Fairy Tales offer us a unique peek into the collective consciousness of society. The things we tell stories about tell us a lot about who we are as a society and the stories we choose to continue to tell help us shape who we could become. Society has always known dangerous beastly men exist or folklore wouldn’t have so many stories warning children about them. Not just the wolf in Little Red Riding Hood, but Bluebeard and so many more. Where are the folktales teaching young boys not to become wolves or how to expose them for what they are? If men like the woodsman are women’s protectors, why is her safety dependent on whether or not she wears red or strays from the path? 400 years and more since the writing of Little Red Riding Hood, why do we still have so many wolves in our woods?
It only took one wolf to destroy poor little Red, and it only takes one man to destroy a woman’s life if it is the wrong man. A man with a beastly nature can destroy her trust in goodness, her faith in not just men specifically, but mankind. The fear is not that it is all men, but that it could be any.
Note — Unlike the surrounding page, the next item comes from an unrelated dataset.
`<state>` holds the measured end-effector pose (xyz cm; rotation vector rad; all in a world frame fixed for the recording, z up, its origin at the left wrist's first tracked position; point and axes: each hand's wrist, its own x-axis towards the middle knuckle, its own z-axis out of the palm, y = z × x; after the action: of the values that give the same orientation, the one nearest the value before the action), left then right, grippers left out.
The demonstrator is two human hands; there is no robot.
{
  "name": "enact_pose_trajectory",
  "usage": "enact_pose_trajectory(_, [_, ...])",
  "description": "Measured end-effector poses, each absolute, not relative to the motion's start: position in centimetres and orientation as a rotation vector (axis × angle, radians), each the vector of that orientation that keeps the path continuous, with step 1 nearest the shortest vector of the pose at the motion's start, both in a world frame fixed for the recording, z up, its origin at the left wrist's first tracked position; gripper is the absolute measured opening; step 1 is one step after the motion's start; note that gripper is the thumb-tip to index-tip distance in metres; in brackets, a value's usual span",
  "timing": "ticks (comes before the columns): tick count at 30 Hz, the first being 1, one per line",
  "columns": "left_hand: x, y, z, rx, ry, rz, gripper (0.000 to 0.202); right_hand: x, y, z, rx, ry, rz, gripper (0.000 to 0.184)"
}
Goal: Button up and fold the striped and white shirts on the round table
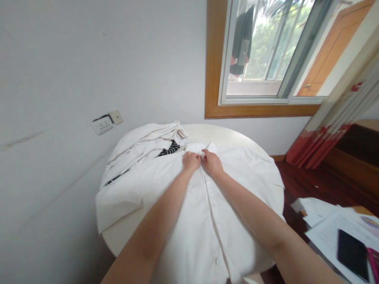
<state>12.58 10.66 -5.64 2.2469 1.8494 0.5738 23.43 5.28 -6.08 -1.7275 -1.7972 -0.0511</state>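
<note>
A white button-up shirt lies front side up across a round table, its collar at the far end and its sleeves spread to both sides. Just below the collar, my left hand pinches the front edge of the shirt. My right hand grips the opposite edge close beside it, the fingertips of both hands nearly meeting. Whether a button sits between the fingers is hidden. Below the hands the button placket runs down toward me, with its two front edges lying close together.
Folded white clothing and a black striped cloth lie at the table's back left. The round table stands against a wall with a socket. At right are papers, a phone and a curtain.
</note>
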Motion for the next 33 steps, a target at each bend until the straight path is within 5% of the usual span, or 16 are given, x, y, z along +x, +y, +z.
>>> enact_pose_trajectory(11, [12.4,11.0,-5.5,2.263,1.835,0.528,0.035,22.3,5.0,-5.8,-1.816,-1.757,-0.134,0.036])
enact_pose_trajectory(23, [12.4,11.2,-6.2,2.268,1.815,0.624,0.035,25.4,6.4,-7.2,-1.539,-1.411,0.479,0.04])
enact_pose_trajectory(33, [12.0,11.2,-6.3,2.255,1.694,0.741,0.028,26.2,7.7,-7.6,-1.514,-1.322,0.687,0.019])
Trying to guess who are the wolves and who are the woodsman is difficult because the animals are so good at disguising themselves in order to get close to their prey.
Women have always been afraid to meet a man alone in the woods. We have warned our daughters to be careful for centuries. It’s not a new discussion at all but I wish it were old. I wish this were an issue that was relevant in the olden times. An archaic seventeenth-century danger like cholera and the black death that education and the progress of society has stamped out with time.
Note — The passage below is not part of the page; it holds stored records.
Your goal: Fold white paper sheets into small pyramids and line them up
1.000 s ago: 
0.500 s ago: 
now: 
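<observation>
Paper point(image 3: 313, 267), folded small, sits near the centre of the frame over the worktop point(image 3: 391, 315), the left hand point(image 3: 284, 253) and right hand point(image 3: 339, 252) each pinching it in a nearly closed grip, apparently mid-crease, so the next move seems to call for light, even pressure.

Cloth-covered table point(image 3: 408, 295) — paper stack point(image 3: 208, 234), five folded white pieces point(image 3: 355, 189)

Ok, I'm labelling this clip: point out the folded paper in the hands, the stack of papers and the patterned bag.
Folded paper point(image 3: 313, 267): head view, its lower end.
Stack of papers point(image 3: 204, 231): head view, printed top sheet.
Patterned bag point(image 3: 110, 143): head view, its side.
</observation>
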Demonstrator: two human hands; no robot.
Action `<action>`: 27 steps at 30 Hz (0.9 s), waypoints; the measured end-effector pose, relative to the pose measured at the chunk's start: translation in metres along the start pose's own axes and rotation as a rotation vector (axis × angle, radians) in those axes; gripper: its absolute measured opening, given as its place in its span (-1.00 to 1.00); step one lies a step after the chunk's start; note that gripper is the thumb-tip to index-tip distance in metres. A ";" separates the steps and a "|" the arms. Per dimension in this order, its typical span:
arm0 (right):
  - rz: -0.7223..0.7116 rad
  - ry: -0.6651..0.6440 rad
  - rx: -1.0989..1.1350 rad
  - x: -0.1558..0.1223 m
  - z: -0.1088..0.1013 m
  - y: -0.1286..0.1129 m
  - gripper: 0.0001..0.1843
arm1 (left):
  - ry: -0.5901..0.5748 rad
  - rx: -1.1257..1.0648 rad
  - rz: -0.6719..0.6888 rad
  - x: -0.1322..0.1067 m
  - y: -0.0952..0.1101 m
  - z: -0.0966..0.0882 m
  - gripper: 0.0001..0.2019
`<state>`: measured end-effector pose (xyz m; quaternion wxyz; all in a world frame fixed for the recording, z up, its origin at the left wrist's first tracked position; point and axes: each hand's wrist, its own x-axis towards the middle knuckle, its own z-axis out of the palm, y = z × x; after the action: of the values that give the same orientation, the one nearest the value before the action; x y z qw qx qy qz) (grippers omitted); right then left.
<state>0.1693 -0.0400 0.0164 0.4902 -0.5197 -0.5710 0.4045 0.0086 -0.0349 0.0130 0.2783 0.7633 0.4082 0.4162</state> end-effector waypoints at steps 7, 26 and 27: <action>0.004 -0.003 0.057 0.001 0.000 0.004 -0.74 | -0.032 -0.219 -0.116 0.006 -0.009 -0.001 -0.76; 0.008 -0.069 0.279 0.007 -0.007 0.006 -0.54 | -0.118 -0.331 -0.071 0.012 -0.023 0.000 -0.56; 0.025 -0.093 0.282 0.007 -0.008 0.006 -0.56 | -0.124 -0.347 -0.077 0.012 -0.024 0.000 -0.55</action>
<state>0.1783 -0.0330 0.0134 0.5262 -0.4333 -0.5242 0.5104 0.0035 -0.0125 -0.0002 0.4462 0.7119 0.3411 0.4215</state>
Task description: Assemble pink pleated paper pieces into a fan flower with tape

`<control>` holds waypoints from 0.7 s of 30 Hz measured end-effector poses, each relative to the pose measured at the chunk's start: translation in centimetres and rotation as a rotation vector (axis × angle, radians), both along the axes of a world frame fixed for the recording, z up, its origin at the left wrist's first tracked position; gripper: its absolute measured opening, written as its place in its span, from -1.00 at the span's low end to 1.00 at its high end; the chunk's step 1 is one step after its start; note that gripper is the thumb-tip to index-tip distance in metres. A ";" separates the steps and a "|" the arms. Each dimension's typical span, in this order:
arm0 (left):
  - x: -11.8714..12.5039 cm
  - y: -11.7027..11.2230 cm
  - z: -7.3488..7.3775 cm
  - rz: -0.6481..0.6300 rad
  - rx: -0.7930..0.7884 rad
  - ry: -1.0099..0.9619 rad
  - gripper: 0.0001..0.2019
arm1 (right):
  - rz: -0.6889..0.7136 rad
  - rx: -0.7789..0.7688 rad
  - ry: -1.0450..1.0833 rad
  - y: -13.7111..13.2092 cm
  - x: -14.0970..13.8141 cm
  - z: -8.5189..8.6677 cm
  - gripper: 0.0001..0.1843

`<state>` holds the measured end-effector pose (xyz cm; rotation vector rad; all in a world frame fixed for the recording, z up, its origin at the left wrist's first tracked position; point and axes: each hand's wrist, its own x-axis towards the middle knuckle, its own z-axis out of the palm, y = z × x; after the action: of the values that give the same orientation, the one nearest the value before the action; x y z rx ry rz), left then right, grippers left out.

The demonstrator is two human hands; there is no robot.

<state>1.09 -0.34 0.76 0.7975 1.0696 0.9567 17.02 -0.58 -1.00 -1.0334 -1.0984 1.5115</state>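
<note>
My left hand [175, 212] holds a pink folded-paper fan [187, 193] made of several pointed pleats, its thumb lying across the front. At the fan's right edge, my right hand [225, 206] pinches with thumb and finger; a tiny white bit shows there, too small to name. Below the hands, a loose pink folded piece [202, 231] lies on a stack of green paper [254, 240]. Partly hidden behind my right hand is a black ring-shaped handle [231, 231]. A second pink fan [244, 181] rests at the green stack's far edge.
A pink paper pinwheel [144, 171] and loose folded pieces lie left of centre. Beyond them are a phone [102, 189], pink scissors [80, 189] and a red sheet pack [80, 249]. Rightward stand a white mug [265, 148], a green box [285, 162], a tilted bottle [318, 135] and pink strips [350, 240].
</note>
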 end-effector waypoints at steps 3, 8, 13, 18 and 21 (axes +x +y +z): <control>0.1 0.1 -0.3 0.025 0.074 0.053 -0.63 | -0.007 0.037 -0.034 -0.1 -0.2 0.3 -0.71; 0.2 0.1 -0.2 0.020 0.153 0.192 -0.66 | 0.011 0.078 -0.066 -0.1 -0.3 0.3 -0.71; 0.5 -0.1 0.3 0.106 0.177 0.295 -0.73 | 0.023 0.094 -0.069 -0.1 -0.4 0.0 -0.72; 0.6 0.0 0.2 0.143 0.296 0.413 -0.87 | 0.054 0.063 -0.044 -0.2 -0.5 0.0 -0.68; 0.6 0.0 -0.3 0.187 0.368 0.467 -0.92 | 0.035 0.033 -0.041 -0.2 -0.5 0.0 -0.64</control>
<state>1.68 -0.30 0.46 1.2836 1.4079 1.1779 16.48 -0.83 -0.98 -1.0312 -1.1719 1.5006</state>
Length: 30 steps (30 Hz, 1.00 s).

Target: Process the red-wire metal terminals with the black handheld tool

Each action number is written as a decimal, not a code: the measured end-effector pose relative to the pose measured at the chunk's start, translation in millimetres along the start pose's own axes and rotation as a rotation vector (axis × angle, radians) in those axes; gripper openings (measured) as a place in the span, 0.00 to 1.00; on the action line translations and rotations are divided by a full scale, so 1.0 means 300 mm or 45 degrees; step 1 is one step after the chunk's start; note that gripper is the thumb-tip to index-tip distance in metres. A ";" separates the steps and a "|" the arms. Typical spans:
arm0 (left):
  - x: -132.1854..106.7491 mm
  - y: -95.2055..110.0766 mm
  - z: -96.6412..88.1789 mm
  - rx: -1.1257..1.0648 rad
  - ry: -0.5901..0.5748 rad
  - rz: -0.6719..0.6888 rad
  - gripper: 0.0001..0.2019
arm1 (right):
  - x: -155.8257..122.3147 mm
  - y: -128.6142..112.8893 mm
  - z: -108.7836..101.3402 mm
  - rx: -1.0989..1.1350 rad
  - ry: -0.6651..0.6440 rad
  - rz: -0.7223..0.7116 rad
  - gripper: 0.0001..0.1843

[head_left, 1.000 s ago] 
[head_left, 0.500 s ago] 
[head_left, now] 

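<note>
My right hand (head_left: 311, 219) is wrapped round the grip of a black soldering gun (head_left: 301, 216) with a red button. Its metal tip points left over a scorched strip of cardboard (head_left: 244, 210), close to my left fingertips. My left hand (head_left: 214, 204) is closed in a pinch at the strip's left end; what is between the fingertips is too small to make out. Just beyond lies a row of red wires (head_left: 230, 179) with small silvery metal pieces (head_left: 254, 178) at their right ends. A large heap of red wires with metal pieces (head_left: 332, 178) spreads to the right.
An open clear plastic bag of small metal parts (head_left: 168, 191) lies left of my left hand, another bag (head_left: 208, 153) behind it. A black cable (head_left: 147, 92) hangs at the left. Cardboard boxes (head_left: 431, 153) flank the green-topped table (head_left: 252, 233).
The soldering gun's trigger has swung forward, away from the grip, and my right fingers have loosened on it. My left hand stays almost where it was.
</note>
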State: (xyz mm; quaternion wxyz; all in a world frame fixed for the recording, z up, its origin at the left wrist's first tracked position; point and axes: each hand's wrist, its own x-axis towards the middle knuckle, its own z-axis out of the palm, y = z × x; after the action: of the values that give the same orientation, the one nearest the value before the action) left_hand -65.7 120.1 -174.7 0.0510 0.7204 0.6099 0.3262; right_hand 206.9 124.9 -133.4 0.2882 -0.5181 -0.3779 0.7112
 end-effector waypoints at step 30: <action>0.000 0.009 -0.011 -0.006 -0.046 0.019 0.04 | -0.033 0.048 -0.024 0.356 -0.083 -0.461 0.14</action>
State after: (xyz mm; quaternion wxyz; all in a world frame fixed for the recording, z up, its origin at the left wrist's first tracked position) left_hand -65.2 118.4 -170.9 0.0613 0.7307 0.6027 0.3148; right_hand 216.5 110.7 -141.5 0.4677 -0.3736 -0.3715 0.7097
Alas, it is not so. There are still enough beasts masquerading as men that women and men alike are at risk when they meet an unknown man alone in the woods. We still warn our children about talking to strangers. In human society friend or foe is not as simple as it is in the animal kingdom. Whether bear or wolf, a wild beast can feel like less of a threat than the risk of the uncertainty of a charming but untrustworthy human.
Perhaps it is time to stop warning young girls to be wary and time to stop arguing about whether or not women have a right to feel fear. Perhaps it is time to start fighting the human beasts who are more frightening than a wild animal, the wolves hiding in men’s clothing.